Прибыв в Коккарево, Ирина не решилась ехать ночью с Борей через озеро. Мальчик чувствовал себя лучше, но был еще слишком слаб. Устроив его в теплой землянке дорожников, она пошла посмотреть на Ладогу.
Сразу же за бугром открылось невиданное зрелище. Темная снеговая пустыня замерзшего озера была прорезана сотнями световых точек, движущихся от самого горизонта и образующих огромную дугу. Некоторые были близко от берега, и можно было разглядеть расчищенную широкую дорогу с маленькими ацетиленовыми мигалками, указатели, белую будку и шлагбаум заставы.
Быстро приближаясь, огни рассеивали мрак. Казалось, гигантский проспект протянулся в глубину страны, и никакие морозы, метели, снаряды и бомбы не остановят этого надвигающегося света.
Четыре дня назад Ирина ехала здесь днем, была метель, десятки машин торчали в снегу… А нынче утром читала мужественное и простое письмо Андрея Александровича Жданова к дорожникам и поняла, что́ произошло за эти дни.
«Дорогие товарищи!
Фронтовая автомобильная дорога продолжает работать очень плохо. Ежедневно она перевозит не более третьей части грузов, необходимых для того, чтобы мало-мальски удовлетворить и без того урезанные до крайних пределов потребности Ленинграда и войск фронта в продовольствии и автогорючем. Это значит, что снабжение Ленинграда и фронта все время висит на волоске, а население и войска терпят невероятные лишения. Это тем более нетерпимо, что грузы для Ленинграда и фронта имеются. Стало быть, быстро исправить положение и облегчить нужду Ленинграда и фронта зависит от вас, работников фронтовой автодороги, и только от вас.

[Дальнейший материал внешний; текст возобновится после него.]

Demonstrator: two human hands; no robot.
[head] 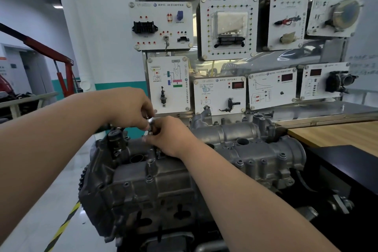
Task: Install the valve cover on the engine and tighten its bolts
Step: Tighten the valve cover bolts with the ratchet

Героические защитники Ленинграда, с честью и славой отстоявшие наш город от фашистских бандитов, вправе требовать от вас честной и самоотверженной работы.
От лица Ленинграда и фронта прошу вас учесть, что вы поставлены на большое и ответственное дело и выполняете задачу первостепенной государственной и военной важности.
Все, от кого зависит нормальная работа дороги — водители машин, регулировщики, работники на расчистке дороги от снега, ремонтники, связисты, командиры, политработники управления дороги, — каждый на своем посту должен выполнять свою задачу, как боец на передовых позициях.
Возьмитесь за дело, как подобает советским патриотам, честно, с душой, не щадя своих сил, не откладывая ни часа, чтобы быстро наладить доставку грузов для Ленинграда и фронта в количестве, установленном планом.
Ваших трудов Родина и Ленинград не забудут никогда.
Секретарь ЦК и Ленинградского Комитета ВКП(б) А. Жданов».
…— Двухрейсовики пошли… — донесся голос из темноты. Очевидно, Ирина не одна наблюдала за происходившим на озере.
— После такого письма по два рейса в сутки делают, без отдыха, через леса и болота… — снова раздался тот же голос. — Сам заместитель начальника Политуправления фронта комиссаром сюда назначен. Рассказывал про Ленинград. «Каждая машина груза поможет десяткам тысяч людей», заявил он на собрании… Вчера сержант Маслов, когда провалился его «зис» за Зеленцом, в одиночку разгрузил в ледяной воде свою машину и три часа мокрый, полузамерзший охранял муку… У шофера Федорова лопнул отстойник и загорелся бензин, а он вез боеприпасы. Он голыми руками закрыл доступ горючего и сбивал огонь. Пальцы обгорели, но снаряды спас… А когда метель? Ладога не жалует нас погодою…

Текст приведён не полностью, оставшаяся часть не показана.